想到這不由得嘆了口氣,但這終究不是自己能操心的事情。

「面包熟了。」昆殺倚在廚房門邊淡淡地提醒出神良久的羅衾。

「嗯,知道了。」羅衾答應著,連忙將已經烤的發黑的面包果拿到餐桌上,把火熄滅。

昆殺拉開椅子,坐在他身邊,開始剝面包果外面的一層滾燙的硬殼。即使做著這種生活中的瑣事,他的臉上依然是一派淡淡的認真。隨著看硬殼剝落,誘人的香氣飄了出來。他把黃色的面包果放在羅衾面前的陶盤里:「當心燙。」

用手拿面包果的確有些燙,羅衾干脆用筷子叉了果子放在唇邊吹氣,一小會兒後方才用牙齒試探地咬了一口。感覺到已經不燙了,這才放心地吃起來。熱氣騰騰的面包果還是別有一番滋味的,尤其是細嚼慢咽的時候。仔細品嘗就能感到一種難以言喻的甜味在唇齒間暈開,這是屬於糧食的淡甜。

昆殺伸出手指,很自然地將他唇角沾上的碎屑抹去。羅衾只是微微側了一下頭,繼續吃。

此時,季念正渾身酸痛地按著腰從床上爬起來,靠在床頭,默默地在心里念了一聲操,詛咒了某個蟲上腦的人一百遍啊一百遍。

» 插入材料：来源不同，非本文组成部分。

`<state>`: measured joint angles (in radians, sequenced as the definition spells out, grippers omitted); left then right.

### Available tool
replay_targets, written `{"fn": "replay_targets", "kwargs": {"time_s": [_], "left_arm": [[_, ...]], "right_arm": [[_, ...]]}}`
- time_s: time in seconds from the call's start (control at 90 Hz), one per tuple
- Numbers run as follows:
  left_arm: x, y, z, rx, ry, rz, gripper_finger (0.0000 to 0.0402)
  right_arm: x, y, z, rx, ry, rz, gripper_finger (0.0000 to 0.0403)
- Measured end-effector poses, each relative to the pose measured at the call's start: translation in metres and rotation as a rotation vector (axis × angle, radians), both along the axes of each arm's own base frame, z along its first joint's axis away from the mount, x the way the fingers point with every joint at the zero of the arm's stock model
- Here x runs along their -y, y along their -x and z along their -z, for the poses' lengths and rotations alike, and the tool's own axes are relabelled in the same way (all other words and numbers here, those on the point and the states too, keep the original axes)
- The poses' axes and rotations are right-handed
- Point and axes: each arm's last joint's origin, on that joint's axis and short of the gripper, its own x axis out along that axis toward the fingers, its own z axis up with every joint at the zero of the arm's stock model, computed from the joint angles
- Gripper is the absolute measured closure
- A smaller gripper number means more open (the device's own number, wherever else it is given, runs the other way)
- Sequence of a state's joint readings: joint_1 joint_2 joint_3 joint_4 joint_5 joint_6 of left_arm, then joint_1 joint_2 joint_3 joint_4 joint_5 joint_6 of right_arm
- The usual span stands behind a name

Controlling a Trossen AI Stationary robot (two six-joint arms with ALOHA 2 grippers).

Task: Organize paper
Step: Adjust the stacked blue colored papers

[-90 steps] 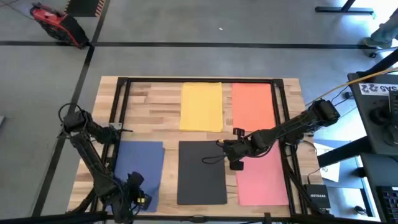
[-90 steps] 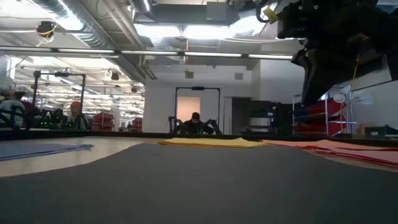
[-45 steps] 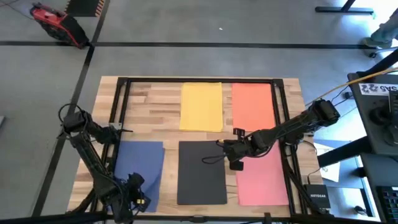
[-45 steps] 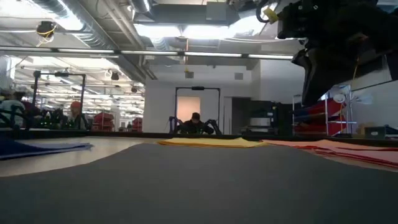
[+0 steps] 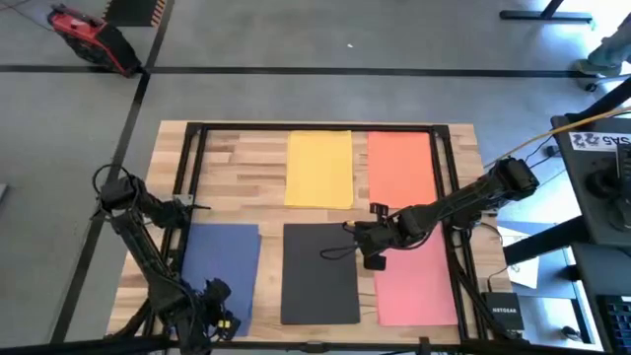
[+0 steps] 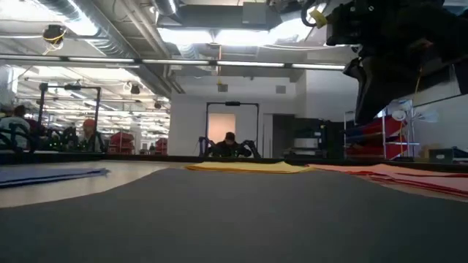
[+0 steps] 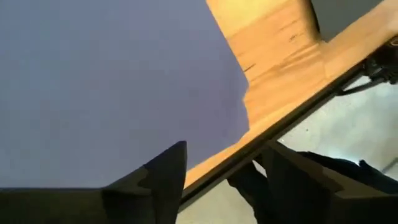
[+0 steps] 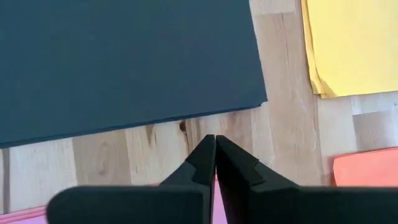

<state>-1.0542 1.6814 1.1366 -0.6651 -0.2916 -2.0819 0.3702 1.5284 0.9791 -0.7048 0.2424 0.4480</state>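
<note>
Five flat matte sheets of coloured paper lie on the pale wooden tabletop (image 5: 237, 168) in the high view, and the dark grey-black rectangular sheet (image 5: 319, 273) serves as the landmark: the blue sheet (image 5: 223, 266) lies left of it, the pink sheet (image 5: 415, 281) right of it, the yellow sheet (image 5: 319, 169) just beyond its far edge and the orange sheet (image 5: 400, 166) beyond and to the right. The right gripper (image 5: 373, 248) hovers between the dark sheet's far right corner and the pink sheet. The left gripper (image 5: 214, 304) sits at the blue sheet's near edge, well left of the dark sheet.

From the low view, the dark sheet fills the foreground, with the yellow sheet's edge (image 6: 245, 167) behind it and the right arm hanging above on the right.

Through the left wrist view, the left gripper's fingers stand spread over the blue sheet's corner (image 7: 112, 87) and the table edge, holding nothing.

Looking past the right wrist, its fingers are pressed together, empty, above bare wood beside the dark sheet's corner (image 8: 124, 59).

No sheet is gripped, so gathering seems barely begun; next, a gripper would likely need to open, drop to a sheet's edge and lift or slide it toward a stack.
</note>
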Motion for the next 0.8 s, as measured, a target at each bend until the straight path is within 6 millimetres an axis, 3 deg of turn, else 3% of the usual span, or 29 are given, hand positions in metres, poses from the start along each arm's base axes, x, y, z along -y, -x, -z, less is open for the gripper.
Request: {"fn": "replay_targets", "kwargs": {"time_s": [0.178, 0.433, 0.8], "left_arm": [[0.003, 0.000, -0.001, -0.007, 0.008, 0.124, 0.0228], [0.024, -0.009, 0.013, 0.059, 0.074, 0.258, 0.0388], [0.037, -0.002, 0.052, -0.070, 0.022, 0.353, 0.0401]], "right_arm": [[0.000, 0.000, 0.000, 0.000, 0.001, 0.000, 0.0403], [0.000, 0.000, 0.000, 0.003, 0.009, 0.003, 0.0403], [0.000, 0.000, 0.000, 0.001, 0.011, 0.003, 0.0403]]}}
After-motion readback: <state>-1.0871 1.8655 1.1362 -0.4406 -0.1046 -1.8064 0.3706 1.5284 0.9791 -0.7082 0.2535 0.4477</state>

巫馬從外面摘了蔬果取了木柴回來,上樓的時候身上還不停地滴著水珠。

季念看到他就沒好氣地說:「把頭發擦擦,地上都是你滴的水。」說完,他踢了毯子下床,穿好趿著木拖鞋要下樓做飯。

巫馬看他動作幅度大,忙提醒:「小心孩子。」

小心你個大頭鬼!你昨天晚上的時候怎么不說小心!季念怒怒怒,噼里啪啦走向樓梯。雖然怒氣沖沖,但他下樓的時候還是扶著一邊的把手,把步子踩穩了。

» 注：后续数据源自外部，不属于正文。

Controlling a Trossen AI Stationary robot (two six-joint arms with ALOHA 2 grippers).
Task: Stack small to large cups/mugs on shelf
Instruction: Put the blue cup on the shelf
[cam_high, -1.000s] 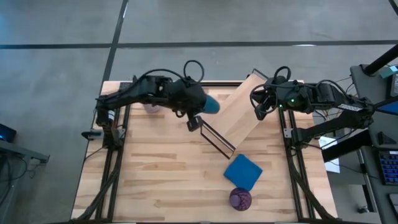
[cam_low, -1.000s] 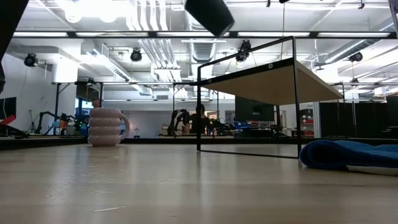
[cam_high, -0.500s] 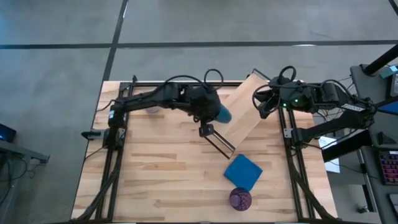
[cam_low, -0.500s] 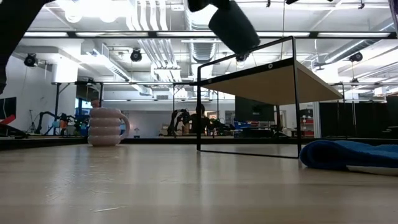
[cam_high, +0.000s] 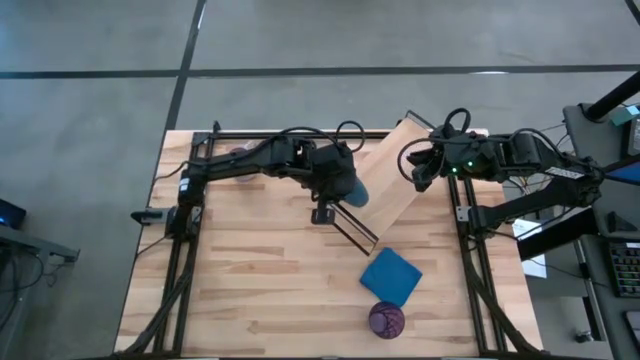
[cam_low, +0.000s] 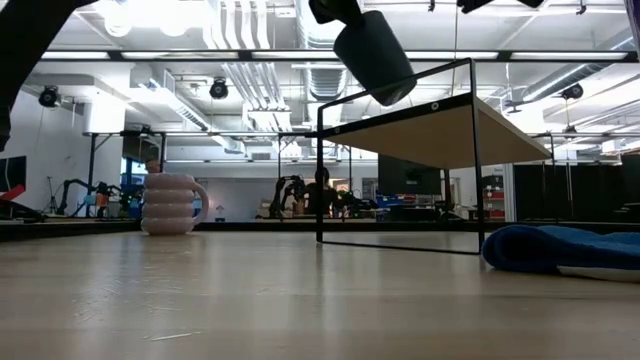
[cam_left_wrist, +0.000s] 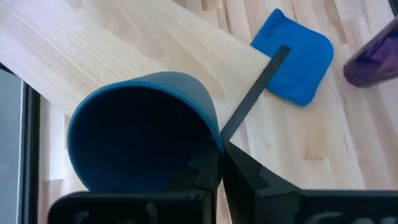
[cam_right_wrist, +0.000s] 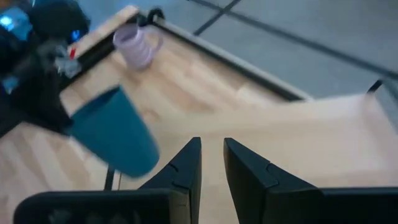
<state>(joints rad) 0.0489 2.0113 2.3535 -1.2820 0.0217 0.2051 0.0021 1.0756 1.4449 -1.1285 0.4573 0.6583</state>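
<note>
My left gripper (cam_high: 335, 188) is shut on the small dark blue cup (cam_high: 352, 190) and holds it above the left edge of the light-wood shelf (cam_high: 392, 175), which stands slantwise on its black wire frame (cam_low: 320, 170). The cup also shows in the low view (cam_low: 375, 55) and the right wrist view (cam_right_wrist: 115, 134). The lavender mug (cam_low: 172, 203) stands upright on the table at the far left. The purple tumbler (cam_high: 386, 320) stands near the front edge. My right gripper (cam_high: 415, 170) waits over the shelf's far right part, fingers close together, empty. My left gripper pinches the cup's wall at the rim (cam_left_wrist: 214, 146), one finger (cam_left_wrist: 202, 171) inside the cup and one (cam_left_wrist: 249, 177) outside. The cup is lifted clear of the shelf and table. It is tilted, its closed bottom pointing down toward the shelf (cam_low: 390, 85).
A flat blue cloth (cam_high: 390, 275) lies on the table between the shelf's near end and the tumbler. Black frame rails (cam_high: 185, 230) run along the table's left and right sides. Bare tabletop (cam_high: 260, 280) lies at the front left.
My left gripper has carried the blue cup toward the table's right edge, away from the lavender mug and to the shelf's left edge, and lower. The cup stays in the hold, tilted and clear of the shelf.
</note>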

巫馬生好火,季念自己站在灶台邊炒菜吃。自從孕吐反應消失後,他就胃口大開,仿佛怎么都吃不夠似的。而且受羅衾這吃貨的影響,他對吃的東西開始講究起來。後來就干脆不再用巫馬,自己研究各種炒菜。

其實季念本來就會一點廚藝,不像羅衾那種十指不沾陽春水的少爺般,他寒暑假回家的時候倒是經常下廚。因此做起菜來毫不力,火候也掌握地剛剛好,出鍋的時候也剛好是一盤。不像羅衾,輕易不炒菜,每次炒菜都要返工兩三遍,而且要么炒多了要么炒少了。搞得三人一起吃飯的時候,都很少讓他真正下廚。

面包果是昨天就煮好的,季念干脆把它切成小塊加到菜里一起炒,做成菜飯。半晌出鍋,滅火,把菜飯端到餐桌上。

他們家的餐桌是石桌,被巫馬不知用什么方法打磨成了圓形,又大又穩固。

巫馬坐在季念對面,看他吃得很香,不由得十分欣慰。

吃完飯,季念還意猶未盡,自己去廚房里找了巫馬新采的水果洗著吃。

或許是因為本身是人類的關系,季念懷孕後和依舊活蹦亂跳的非獸人很不一樣,先前孕吐,現在則是特別有食欲。而另季念自己特別煩惱的一點事是□居然也被懷孕點燃了起來。

以前什么什么也就罷了,一想到昨晚自己沉醉其中的模樣,季念就忍不住惱羞成怒,連帶著一天都沒什么好臉色。

巫馬還以為是雨天又勾起了他不好的回憶,一直坐在他身邊看著他,唯恐他又像以前一樣發瘋般沖進雨簾里。